# [Directions for this task]
Copy, word for word, the lines of the listing below from the line with "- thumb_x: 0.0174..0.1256" up to and including the line with "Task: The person". Drop the pictures.

# [Data section]
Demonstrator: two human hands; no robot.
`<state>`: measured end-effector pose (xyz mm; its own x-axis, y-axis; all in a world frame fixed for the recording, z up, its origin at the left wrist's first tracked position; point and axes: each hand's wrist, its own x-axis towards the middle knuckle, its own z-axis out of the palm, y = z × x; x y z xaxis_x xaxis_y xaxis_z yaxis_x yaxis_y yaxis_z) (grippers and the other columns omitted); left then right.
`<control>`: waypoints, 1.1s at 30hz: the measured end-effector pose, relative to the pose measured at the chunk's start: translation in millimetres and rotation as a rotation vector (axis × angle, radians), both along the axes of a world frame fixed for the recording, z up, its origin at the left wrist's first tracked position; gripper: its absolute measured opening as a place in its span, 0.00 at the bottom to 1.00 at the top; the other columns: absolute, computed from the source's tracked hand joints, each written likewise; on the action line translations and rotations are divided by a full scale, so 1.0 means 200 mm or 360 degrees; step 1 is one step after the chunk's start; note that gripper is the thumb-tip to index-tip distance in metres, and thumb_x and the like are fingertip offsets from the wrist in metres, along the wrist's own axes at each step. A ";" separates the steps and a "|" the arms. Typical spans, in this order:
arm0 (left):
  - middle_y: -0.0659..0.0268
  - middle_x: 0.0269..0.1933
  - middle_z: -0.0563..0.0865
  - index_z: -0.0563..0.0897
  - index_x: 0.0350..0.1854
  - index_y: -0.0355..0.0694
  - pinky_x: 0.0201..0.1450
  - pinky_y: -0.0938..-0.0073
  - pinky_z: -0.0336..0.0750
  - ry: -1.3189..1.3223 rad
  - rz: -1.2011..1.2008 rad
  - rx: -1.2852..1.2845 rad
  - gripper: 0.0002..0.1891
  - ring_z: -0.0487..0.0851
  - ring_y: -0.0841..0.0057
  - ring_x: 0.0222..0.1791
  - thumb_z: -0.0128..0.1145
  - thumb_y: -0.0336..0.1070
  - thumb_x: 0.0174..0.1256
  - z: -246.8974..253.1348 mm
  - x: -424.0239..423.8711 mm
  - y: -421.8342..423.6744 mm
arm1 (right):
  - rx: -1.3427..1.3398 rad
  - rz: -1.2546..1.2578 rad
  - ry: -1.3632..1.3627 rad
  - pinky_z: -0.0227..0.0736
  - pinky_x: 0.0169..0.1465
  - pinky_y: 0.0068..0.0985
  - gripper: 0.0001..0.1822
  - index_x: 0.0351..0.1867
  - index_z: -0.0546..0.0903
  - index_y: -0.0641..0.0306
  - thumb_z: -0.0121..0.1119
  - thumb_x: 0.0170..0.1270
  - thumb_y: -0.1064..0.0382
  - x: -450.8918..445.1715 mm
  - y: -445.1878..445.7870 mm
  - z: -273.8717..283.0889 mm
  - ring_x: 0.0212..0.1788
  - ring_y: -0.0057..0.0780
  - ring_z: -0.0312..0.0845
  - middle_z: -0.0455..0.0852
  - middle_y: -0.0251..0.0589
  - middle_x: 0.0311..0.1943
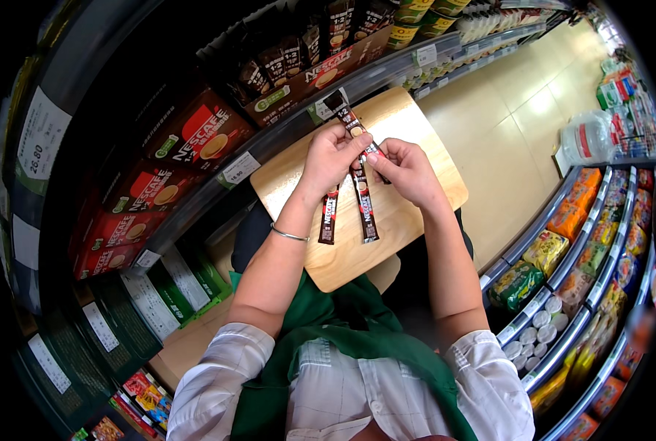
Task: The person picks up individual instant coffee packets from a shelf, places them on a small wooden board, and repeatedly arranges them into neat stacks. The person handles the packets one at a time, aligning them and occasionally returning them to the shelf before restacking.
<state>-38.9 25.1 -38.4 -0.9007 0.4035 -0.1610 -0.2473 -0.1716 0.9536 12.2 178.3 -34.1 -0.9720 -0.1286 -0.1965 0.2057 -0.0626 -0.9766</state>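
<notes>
A dark brown Nescafé coffee stick sachet runs diagonally between my hands. The thumb and fingers of my left hand pinch it near its middle. My right hand grips it lower down, its thumb close to the left fingertips. Beneath, two more sticks lie on a pale wooden board in front of me. One stick is partly covered by my left hand and wrist; the other stick lies to its right, its upper end hidden under the hands.
Left of the board, a shelf holds red Nescafé boxes and an open display carton of upright sticks. Price tags line the shelf edge. Green cartons stand at lower left. On the right, tiered shelves hold packaged food beside the tiled aisle.
</notes>
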 end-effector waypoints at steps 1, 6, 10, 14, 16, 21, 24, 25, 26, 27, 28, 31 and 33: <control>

# [Solved problem]
  - thumb_x: 0.0174..0.1256
  - z: -246.8974..253.1348 mm
  - x: -424.0239..423.8711 mm
  - y: -421.8342..423.6744 mm
arm1 (right):
  - rx: -1.3427..1.3398 rad
  - rz: -1.2546..1.2578 rad
  - ry: -1.3632..1.3627 rad
  - pinky_z: -0.0227..0.0736
  - pinky_x: 0.0169..0.1465
  - pinky_y: 0.0068..0.0985
  - gripper: 0.0001..0.1822
  - index_x: 0.0351..0.1867
  - index_z: -0.0546..0.0903
  - index_y: -0.0641..0.0306
  - thumb_z: -0.0121..0.1119
  - thumb_x: 0.0170..0.1270
  - thumb_y: -0.1064..0.0382
  - x: -450.8918..445.1715 mm
  - y: -445.1878..445.7870 mm
  - z: -273.8717..283.0889 mm
  - ring_x: 0.0212..0.1788
  - ring_y: -0.0057..0.0780
  - ring_z: -0.0312..0.0845
  - middle_z: -0.0455..0.0852
  - middle_y: -0.0251..0.0589
  - middle_x: 0.0311..0.1943
Task: The person picks up individual instant coffee packets from a shelf, places them on a small wooden board, and repeatedly arranges them into neat stacks. The person handles the packets one at a time, aligning them and occasionally returning them to the shelf before restacking.

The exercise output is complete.